[What to produce]: If a picture appears among the records, leave it out and set down everything else exactly as it stands.

[Data in this exercise]:
◆ ◆ ◆ ◆ ◆

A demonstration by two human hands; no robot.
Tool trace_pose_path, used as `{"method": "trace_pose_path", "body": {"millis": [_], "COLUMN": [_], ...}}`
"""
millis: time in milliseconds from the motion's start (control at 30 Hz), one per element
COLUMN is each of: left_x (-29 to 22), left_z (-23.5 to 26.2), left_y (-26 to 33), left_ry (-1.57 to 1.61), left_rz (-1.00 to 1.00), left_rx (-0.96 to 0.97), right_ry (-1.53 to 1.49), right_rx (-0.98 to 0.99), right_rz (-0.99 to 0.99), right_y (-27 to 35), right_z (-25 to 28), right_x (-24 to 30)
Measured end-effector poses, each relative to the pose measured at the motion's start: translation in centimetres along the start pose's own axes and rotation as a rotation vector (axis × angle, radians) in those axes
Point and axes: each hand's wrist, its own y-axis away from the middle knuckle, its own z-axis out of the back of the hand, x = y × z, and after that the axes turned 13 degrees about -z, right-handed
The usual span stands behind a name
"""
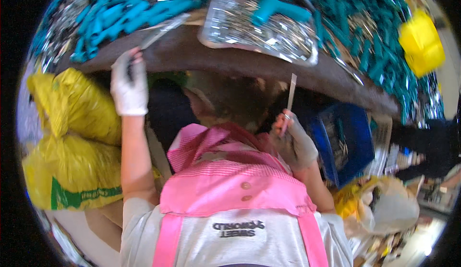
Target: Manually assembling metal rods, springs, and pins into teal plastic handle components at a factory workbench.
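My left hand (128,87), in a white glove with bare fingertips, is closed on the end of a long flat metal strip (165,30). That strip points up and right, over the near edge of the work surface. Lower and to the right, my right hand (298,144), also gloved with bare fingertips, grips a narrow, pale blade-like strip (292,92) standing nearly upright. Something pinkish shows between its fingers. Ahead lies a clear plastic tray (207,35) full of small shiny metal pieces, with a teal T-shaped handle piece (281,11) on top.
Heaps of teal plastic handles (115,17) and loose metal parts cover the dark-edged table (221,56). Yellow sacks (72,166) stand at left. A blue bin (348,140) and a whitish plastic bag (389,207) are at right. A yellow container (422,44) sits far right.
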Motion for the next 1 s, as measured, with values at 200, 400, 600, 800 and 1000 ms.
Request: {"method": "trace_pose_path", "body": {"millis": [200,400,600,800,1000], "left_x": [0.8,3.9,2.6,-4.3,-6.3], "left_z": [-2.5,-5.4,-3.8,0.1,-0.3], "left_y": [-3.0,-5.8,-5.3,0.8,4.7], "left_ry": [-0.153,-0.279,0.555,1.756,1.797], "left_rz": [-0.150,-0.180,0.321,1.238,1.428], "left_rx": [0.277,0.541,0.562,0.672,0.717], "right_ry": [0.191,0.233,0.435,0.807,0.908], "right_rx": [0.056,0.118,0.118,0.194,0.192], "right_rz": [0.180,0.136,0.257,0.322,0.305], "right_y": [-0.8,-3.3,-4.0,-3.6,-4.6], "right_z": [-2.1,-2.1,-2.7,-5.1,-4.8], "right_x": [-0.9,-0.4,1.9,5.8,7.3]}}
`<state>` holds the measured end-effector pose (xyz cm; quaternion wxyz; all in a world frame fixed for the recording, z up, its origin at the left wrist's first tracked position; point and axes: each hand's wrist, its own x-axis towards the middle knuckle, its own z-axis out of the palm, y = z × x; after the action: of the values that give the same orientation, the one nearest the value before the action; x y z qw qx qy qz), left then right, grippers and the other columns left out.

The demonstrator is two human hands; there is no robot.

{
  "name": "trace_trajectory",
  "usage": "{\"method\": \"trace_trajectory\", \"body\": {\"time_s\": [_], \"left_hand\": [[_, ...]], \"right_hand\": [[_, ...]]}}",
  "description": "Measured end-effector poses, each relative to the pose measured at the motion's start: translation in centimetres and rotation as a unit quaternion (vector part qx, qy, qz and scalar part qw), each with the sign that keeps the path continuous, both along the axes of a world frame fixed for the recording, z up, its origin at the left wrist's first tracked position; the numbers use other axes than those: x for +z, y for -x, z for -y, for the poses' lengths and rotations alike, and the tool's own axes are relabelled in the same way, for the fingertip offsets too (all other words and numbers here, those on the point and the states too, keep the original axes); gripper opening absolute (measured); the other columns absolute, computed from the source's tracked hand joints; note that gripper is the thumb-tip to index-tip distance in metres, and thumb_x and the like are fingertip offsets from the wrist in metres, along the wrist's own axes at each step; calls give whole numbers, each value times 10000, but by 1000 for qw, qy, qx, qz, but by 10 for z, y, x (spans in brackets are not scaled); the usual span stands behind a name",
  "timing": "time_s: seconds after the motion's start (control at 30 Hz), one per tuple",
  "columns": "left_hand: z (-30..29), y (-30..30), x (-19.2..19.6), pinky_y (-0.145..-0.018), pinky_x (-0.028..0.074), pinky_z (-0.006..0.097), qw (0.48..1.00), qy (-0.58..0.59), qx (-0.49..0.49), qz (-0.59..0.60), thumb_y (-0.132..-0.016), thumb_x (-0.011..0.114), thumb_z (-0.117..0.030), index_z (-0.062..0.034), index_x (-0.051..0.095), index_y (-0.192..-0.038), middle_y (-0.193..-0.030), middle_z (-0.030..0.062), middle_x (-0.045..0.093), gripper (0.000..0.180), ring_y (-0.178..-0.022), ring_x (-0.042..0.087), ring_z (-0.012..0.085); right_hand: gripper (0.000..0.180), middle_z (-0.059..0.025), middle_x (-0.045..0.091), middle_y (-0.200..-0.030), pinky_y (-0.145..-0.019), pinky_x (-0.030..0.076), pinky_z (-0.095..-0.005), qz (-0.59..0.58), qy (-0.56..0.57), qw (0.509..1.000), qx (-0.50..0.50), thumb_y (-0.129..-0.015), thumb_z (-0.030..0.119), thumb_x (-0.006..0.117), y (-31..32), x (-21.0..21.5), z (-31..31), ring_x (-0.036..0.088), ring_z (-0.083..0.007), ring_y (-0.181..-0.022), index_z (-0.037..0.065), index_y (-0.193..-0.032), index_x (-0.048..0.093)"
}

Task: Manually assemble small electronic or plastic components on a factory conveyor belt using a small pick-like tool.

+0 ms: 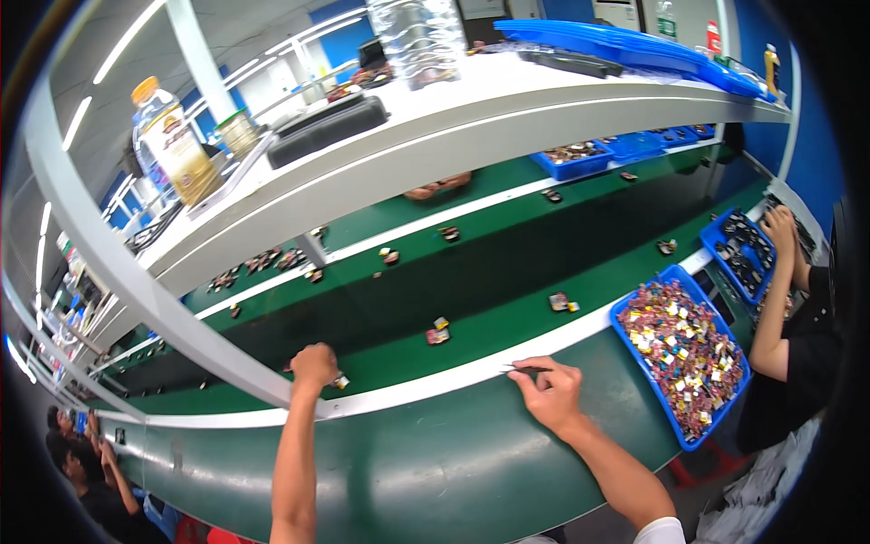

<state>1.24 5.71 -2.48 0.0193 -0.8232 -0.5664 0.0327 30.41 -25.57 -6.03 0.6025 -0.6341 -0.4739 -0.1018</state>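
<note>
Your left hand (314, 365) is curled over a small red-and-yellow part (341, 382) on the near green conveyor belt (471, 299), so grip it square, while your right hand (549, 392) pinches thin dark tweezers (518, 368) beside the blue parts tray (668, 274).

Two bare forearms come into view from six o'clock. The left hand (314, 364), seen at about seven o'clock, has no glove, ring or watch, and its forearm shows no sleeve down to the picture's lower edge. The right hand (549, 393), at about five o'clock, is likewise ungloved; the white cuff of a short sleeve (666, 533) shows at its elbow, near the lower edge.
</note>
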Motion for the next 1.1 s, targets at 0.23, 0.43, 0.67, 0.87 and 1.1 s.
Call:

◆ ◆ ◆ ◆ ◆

[Written solution]:
A demonstration by two human hands; no robot.
Tool trace_pose_path, used as `{"method": "trace_pose_path", "body": {"millis": [_], "COLUMN": [_], ...}}`
"""
millis: time in milliseconds from the motion's start (control at 30 Hz), one per element
COLUMN is each of: left_x (-29 to 22), left_z (-23.5 to 26.2), left_y (-26 to 33), left_ry (-1.57 to 1.61), left_rz (-1.00 to 1.00), left_rx (-0.96 to 0.97), right_ry (-1.53 to 1.49), right_rx (-0.98 to 0.99), right_rz (-0.99 to 0.99), right_y (-27 to 35), right_z (-25 to 28), right_x (-24 to 30)
Measured end-effector poses, each relative to the pose measured at the motion's start: translation in centimetres along the start pose's own axes and rotation as a rotation vector (axis × angle, radians) in those axes
Point and axes: each hand's wrist, its own y-axis away from the middle knuckle, its own z-axis out of the back of the hand, x = y × z, and after that the axes turned 13 degrees about -z, right-handed
The usual span stands behind a name
"""
Target: Manually assembling metal rods, springs, and pins into teal plastic handle components at a factory workbench.
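My left hand (128,87), in a white glove with bare fingertips, is closed on the end of a long flat metal strip (165,30). That strip points up and right, over the near edge of the work surface. Lower and to the right, my right hand (298,144), also gloved with bare fingertips, grips a narrow, pale blade-like strip (292,92) standing nearly upright. Something pinkish shows between its fingers. Ahead lies a clear plastic tray (207,35) full of small shiny metal pieces, with a teal T-shaped handle piece (281,11) on top.
Heaps of teal plastic handles (115,17) and loose metal parts cover the dark-edged table (221,56). Yellow sacks (72,166) stand at left. A blue bin (348,140) and a whitish plastic bag (389,207) are at right. A yellow container (422,44) sits far right.
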Motion for the next 1 s, as measured, with values at 200, 400, 600, 800 and 1000 ms.
Request: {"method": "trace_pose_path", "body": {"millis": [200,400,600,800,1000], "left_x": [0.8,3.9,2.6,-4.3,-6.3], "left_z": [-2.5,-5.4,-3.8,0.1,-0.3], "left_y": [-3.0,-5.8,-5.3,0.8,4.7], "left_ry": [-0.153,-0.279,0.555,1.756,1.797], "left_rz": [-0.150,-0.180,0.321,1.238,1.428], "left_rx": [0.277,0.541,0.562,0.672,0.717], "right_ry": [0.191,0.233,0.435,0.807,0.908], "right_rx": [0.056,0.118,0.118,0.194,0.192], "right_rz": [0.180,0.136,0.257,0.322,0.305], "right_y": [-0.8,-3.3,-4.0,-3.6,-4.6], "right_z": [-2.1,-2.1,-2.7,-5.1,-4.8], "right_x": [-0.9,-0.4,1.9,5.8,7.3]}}
`<state>` holds the measured end-effector pose (xyz cm; quaternion wxyz; all in a world frame fixed for the recording, z up, its origin at the left wrist's first tracked position; point and axes: each hand's wrist, its own x-axis towards the middle knuckle, its own z-axis out of the palm, y = z × x; after the action: of the values that give the same orientation, the one nearest the value before the action; x y z qw qx qy qz), left then right, grippers and the other columns left out.

The demonstrator is two human hands; there is no robot.

{
  "name": "trace_trajectory",
  "usage": "{\"method\": \"trace_trajectory\", \"body\": {\"time_s\": [_], \"left_hand\": [[_, ...]], \"right_hand\": [[_, ...]]}}",
  "description": "Measured end-effector poses, each relative to the pose measured at the motion's start: translation in centimetres and rotation as a unit quaternion (vector part qx, qy, qz and scalar part qw), each with the sign that keeps the path continuous, both along the axes of a world frame fixed for the recording, z up, its origin at the left wrist's first tracked position; the numbers use other axes than those: x for +z, y for -x, z for -y, for the poses' lengths and rotations alike, and the tool's own axes are relabelled in the same way, for the fingertip offsets too (all other words and numbers here, those on the point and the states too, keep the original axes); gripper opening absolute (measured); the other columns absolute, computed from the source's tracked hand joints; note that gripper is the thumb-tip to index-tip distance in metres, and thumb_x and the like are fingertip offsets from the wrist in metres, along the wrist's own axes at each step; calls give whole numbers, each value times 10000, but by 1000 for qw, qy, qx, qz, but by 10 for z, y, x (spans in brackets are not scaled); the usual span stands behind a name",
  "timing": "time_s: seconds after the motion's start (control at 30 Hz), one per tuple",
  "columns": "left_hand: z (-30..29), y (-30..30), x (-19.2..19.6), pinky_y (-0.145..-0.018), pinky_x (-0.028..0.074), pinky_z (-0.006..0.097), qw (0.48..1.00), qy (-0.58..0.59), qx (-0.49..0.49), qz (-0.59..0.60), thumb_y (-0.132..-0.016), thumb_x (-0.011..0.114), thumb_z (-0.117..0.030), index_z (-0.062..0.034), index_x (-0.051..0.095), index_y (-0.192..-0.038), middle_y (-0.193..-0.030), middle_z (-0.030..0.062), middle_x (-0.045..0.093), gripper (0.000..0.180), ring_y (-0.178..-0.022), ring_x (-0.042..0.087), ring_z (-0.012..0.085); right_hand: gripper (0.000..0.180), middle_z (-0.059..0.025), middle_x (-0.045..0.091), middle_y (-0.200..-0.030), pinky_y (-0.145..-0.019), pinky_x (-0.030..0.076), pinky_z (-0.095..-0.005), qz (-0.59..0.58), qy (-0.56..0.57), qw (0.509..1.000), qx (-0.50..0.50), thumb_y (-0.129..-0.015), thumb_z (-0.030..0.119), thumb_x (-0.006..0.117), y (-31..32), x (-21.0..21.5), z (-31..31), ring_x (-0.036..0.088), ring_z (-0.083..0.007), ring_y (-0.181..-0.022), index_z (-0.037..0.065), index_y (-0.193..-0.032), index_x (-0.048..0.093)"
}

Task: Manually assemble small electronic or plastic components on a factory conveyor belt using a small pick-like tool.

+0 ms: 

<state>1.24 5.71 -2.48 0.0193 -0.8232 -0.5664 0.0327 30.41 -25.57 -6.03 0.6025 -0.6341 -0.4739 -0.1018</state>
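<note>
Your left hand (314, 365) is curled over a small red-and-yellow part (341, 382) on the near green conveyor belt (471, 299), so grip it square, while your right hand (549, 392) pinches thin dark tweezers (518, 368) beside the blue parts tray (668, 274).

Two bare forearms come into view from six o'clock. The left hand (314, 364), seen at about seven o'clock, has no glove, ring or watch, and its forearm shows no sleeve down to the picture's lower edge. The right hand (549, 393), at about five o'clock, is likewise ungloved; the white cuff of a short sleeve (666, 533) shows at its elbow, near the lower edge.
</note>
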Motion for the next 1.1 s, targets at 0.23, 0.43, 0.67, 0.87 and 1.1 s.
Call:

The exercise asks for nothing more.